Published: 17 July 2009



Shortly after weaning, a complex multi-step process that leads to massive epithelial apoptosis is triggered by tissue local factors in the mouse mammary gland. Several reports have demonstrated the relevance of mechanical stress to induce adaptive responses in different cell types. Interestingly, these signaling pathways also participate in mammary gland involution. Then, it has been suggested that cell stretching caused by milk accumulation after weaning might be the first stimulus that initiates the complete remodeling of the mammary gland. However, no previous report has demonstrated the impact of mechanical stress on mammary cell physiology. To address this issue, we have designed a new practical device that allowed us to evaluate the effects of radial stretching on mammary epithelial cells in culture.


We have designed and built a new device to analyze the biological consequences of applying mechanical stress to cells cultured on flexible silicone membranes.
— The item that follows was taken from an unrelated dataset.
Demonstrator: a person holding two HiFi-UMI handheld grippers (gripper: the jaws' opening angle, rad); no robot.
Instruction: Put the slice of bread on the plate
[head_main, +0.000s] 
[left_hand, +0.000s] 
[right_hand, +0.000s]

Subsequently, a geometrical model that predicted the percentage of radial strain applied to the elastic substrate was developed. By microscopic image analysis, the adjustment of these calculations to the actual strain exerted on the attached cells was verified. The studies described herein were all performed in the HC11 non-tumorigenic mammary epithelial cell line, which was originated from a pregnant BALB/c mouse. In these cells, as previously observed in other tissue types, mechanical stress induced ERK1/2 phosphorylation and c-Fos mRNA and protein expression. In addition, we found that mammary cell stretching triggered involution associated cellular events as Leukemia Inhibitory Factor (LIF) expression induction, STAT3 activation and AKT phosphorylation inhibition.


Here, we show for the first time, that mechanical strain is able to induce weaning-associated events in cultured mammary epithelial cells. These results were obtained using a new practical and affordable device specifically designed for such a purpose. We believe that our results indicate the relevance of mechanical stress among the early post-lactation events that lead to mammary gland involution.